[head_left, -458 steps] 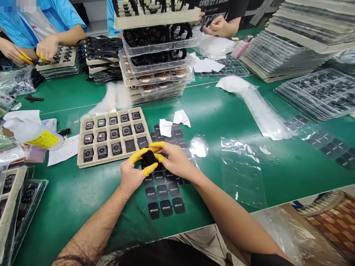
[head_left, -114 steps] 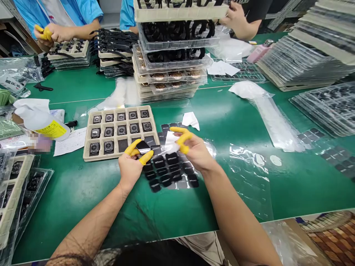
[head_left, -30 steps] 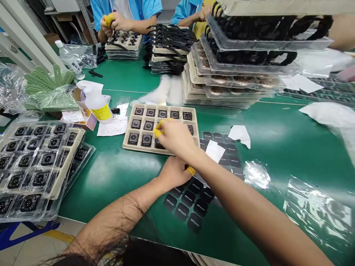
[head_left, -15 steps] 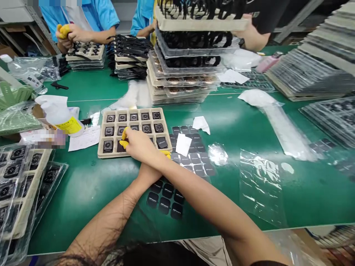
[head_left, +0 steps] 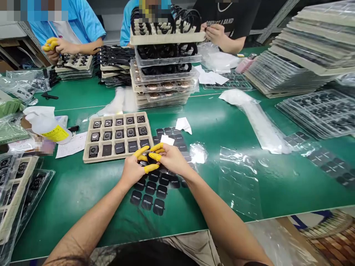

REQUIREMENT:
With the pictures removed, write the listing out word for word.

RESULT OF THE EXERCISE:
[head_left, -458 steps] 
[head_left, -114 steps] 
[head_left, -30 steps] 
[head_left, -15 steps] 
[head_left, +0 steps] 

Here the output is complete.